Work item
Report the number of lines in these entries that contain "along". Write only the number.

Provided information
•••

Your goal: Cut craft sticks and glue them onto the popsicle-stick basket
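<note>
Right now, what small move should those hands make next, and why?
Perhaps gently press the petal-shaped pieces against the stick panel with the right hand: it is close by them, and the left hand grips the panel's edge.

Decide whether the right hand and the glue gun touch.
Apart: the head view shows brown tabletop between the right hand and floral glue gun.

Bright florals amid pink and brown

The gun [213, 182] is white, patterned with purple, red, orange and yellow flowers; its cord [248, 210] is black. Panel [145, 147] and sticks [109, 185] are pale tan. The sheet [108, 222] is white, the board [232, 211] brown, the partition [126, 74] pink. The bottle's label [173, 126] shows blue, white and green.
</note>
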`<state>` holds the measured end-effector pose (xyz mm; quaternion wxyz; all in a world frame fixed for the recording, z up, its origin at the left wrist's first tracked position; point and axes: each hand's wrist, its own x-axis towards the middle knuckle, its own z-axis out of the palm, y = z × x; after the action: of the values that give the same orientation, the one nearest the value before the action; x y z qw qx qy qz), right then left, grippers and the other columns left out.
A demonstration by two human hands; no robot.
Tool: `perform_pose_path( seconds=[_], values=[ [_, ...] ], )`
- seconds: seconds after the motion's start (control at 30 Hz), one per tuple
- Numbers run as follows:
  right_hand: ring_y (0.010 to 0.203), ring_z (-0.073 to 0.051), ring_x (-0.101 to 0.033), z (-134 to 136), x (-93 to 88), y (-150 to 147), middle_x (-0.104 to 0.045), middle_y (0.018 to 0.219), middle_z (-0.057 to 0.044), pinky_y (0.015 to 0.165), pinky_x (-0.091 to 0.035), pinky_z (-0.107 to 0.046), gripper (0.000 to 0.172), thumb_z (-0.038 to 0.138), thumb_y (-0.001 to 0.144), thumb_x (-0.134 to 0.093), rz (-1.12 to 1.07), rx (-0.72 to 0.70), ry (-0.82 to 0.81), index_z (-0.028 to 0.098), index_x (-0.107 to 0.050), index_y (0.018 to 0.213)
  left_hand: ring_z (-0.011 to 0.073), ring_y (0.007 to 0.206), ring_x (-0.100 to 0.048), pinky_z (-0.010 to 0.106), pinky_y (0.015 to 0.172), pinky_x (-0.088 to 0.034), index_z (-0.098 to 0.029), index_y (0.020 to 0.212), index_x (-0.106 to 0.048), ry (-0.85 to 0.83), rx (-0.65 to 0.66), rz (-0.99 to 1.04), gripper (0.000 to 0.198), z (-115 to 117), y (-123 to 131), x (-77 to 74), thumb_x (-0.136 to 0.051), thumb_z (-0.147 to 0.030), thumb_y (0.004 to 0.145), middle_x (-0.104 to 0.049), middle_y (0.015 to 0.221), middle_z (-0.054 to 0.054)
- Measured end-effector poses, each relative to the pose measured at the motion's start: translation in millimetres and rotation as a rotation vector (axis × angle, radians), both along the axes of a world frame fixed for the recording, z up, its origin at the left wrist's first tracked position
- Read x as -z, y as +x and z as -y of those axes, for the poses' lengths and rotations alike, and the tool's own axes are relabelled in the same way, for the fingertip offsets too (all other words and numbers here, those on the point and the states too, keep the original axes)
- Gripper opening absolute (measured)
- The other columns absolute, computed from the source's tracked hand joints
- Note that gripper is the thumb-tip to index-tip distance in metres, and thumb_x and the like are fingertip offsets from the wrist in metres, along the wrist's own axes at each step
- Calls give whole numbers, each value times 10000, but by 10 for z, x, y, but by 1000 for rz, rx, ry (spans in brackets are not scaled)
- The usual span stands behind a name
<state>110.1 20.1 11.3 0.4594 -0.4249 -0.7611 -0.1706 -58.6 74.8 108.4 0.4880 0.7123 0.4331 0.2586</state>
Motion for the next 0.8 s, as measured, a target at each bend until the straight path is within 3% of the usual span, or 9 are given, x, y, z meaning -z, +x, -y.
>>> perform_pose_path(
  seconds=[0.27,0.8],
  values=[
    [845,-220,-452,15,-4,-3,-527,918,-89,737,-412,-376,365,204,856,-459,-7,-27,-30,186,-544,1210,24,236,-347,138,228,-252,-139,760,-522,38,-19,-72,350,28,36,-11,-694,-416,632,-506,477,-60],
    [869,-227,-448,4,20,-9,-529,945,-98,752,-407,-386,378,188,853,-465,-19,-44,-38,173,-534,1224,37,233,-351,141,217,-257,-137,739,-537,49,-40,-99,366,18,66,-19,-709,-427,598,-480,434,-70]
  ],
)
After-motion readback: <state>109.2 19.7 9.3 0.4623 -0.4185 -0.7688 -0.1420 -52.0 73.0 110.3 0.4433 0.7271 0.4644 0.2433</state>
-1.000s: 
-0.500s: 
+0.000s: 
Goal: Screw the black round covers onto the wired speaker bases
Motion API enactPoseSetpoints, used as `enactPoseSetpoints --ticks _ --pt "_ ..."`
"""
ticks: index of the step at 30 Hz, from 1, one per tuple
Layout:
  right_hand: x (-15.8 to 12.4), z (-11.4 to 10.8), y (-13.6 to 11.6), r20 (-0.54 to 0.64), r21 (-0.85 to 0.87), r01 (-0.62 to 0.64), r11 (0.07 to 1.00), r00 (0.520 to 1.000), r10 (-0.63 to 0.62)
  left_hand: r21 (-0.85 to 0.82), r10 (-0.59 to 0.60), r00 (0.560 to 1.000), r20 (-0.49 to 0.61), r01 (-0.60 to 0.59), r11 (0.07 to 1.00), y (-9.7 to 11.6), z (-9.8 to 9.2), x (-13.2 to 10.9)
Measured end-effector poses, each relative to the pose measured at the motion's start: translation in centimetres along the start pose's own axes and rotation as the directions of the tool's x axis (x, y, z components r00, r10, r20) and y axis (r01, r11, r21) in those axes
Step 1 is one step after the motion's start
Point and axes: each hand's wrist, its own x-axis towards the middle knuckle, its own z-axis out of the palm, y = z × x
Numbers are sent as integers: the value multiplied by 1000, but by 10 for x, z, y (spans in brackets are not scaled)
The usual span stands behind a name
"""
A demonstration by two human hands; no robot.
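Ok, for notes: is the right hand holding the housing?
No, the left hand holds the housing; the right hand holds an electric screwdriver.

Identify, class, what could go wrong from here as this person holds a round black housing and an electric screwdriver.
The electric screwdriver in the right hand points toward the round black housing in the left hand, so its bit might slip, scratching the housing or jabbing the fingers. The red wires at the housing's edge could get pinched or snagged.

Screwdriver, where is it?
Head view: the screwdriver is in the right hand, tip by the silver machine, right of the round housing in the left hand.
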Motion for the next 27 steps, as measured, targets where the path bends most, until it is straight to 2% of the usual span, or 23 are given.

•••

Answer for this exercise
3